● EXERCISE: Copy out the complete listing, word for word.

● DATA SHOWN:
━━━

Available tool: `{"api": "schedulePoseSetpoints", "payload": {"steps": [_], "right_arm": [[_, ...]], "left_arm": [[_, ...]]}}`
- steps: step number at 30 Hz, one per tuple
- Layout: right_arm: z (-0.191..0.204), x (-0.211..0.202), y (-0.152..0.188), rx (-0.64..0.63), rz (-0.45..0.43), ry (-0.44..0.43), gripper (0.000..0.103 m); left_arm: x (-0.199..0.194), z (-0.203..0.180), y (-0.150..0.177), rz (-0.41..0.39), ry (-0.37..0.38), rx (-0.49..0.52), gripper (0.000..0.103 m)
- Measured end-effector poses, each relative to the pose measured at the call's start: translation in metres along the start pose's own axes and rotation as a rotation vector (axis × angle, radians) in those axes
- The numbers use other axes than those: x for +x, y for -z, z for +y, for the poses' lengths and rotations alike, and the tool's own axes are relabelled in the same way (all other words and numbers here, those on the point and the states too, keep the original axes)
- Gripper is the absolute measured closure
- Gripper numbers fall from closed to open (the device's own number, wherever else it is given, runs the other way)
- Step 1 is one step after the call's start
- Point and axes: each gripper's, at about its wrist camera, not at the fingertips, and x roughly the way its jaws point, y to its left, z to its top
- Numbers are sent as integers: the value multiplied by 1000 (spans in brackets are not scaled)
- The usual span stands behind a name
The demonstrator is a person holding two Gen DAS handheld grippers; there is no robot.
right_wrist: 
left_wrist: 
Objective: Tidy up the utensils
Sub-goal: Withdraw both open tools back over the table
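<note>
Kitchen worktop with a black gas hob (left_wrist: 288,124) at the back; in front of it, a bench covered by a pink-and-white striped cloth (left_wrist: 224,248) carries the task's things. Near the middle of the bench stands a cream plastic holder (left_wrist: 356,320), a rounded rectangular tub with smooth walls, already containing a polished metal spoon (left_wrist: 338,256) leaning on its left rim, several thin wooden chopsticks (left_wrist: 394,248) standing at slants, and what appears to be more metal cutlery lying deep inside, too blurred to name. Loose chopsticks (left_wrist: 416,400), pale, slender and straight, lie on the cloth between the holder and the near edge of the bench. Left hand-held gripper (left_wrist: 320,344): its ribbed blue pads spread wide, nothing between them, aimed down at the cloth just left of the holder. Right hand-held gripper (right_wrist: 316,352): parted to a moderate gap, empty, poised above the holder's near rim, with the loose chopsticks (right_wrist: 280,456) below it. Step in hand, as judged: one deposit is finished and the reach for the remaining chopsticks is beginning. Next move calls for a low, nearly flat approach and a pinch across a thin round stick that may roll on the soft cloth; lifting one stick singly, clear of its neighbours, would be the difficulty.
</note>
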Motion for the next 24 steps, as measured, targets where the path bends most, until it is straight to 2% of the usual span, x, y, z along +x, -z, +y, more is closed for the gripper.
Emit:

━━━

● PROBLEM SOLUTION:
Available tool: `{"api": "schedulePoseSetpoints", "payload": {"steps": [_], "right_arm": [[_, ...]], "left_arm": [[_, ...]]}}`
- steps: step number at 30 Hz, one per tuple
- Layout: right_arm: z (-0.191..0.204), x (-0.211..0.202), y (-0.152..0.188), rx (-0.64..0.63), rz (-0.45..0.43), ry (-0.44..0.43), gripper (0.000..0.103 m); left_arm: x (-0.199..0.194), z (-0.203..0.180), y (-0.150..0.177), rz (-0.41..0.39), ry (-0.37..0.38), rx (-0.49..0.52), gripper (0.000..0.103 m)
- Measured end-effector poses, each relative to the pose measured at the call's start: translation in metres along the start pose's own axes and rotation as a rotation vector (axis × angle, radians) in those axes
- The numbers use other axes than those: x for +x, y for -z, z for +y, for the poses' lengths and rotations alike, and the tool's own axes are relabelled in the same way (all other words and numbers here, those on the point and the states too, keep the original axes)
- Gripper is the absolute measured closure
- Gripper numbers fall from closed to open (the device's own number, wherever else it is given, runs the other way)
- Step 1 is one step after the call's start
- Point and axes: each gripper's, at about its wrist camera, not at the fingertips, and x roughly the way its jaws point, y to its left, z to its top
- Numbers are sent as integers: the value multiplied by 1000 (spans in brackets are not scaled)
- The usual span stands behind a name
The demonstrator is a person holding two Gen DAS handheld grippers; there is no robot.
right_wrist: 
left_wrist: 
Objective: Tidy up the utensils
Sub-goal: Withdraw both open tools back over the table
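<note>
Kitchen worktop with a black gas hob (left_wrist: 288,124) at the back; in front of it, a bench covered by a pink-and-white striped cloth (left_wrist: 224,248) carries the task's things. Near the middle of the bench stands a cream plastic holder (left_wrist: 356,320), a rounded rectangular tub with smooth walls, already containing a polished metal spoon (left_wrist: 338,256) leaning on its left rim, several thin wooden chopsticks (left_wrist: 394,248) standing at slants, and what appears to be more metal cutlery lying deep inside, too blurred to name. Loose chopsticks (left_wrist: 416,400), pale, slender and straight, lie on the cloth between the holder and the near edge of the bench. Left hand-held gripper (left_wrist: 320,344): its ribbed blue pads spread wide, nothing between them, aimed down at the cloth just left of the holder. Right hand-held gripper (right_wrist: 316,352): parted to a moderate gap, empty, poised above the holder's near rim, with the loose chopsticks (right_wrist: 280,456) below it. Step in hand, as judged: one deposit is finished and the reach for the remaining chopsticks is beginning. Next move calls for a low, nearly flat approach and a pinch across a thin round stick that may roll on the soft cloth; lifting one stick singly, clear of its neighbours, would be the difficulty.
</note>
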Motion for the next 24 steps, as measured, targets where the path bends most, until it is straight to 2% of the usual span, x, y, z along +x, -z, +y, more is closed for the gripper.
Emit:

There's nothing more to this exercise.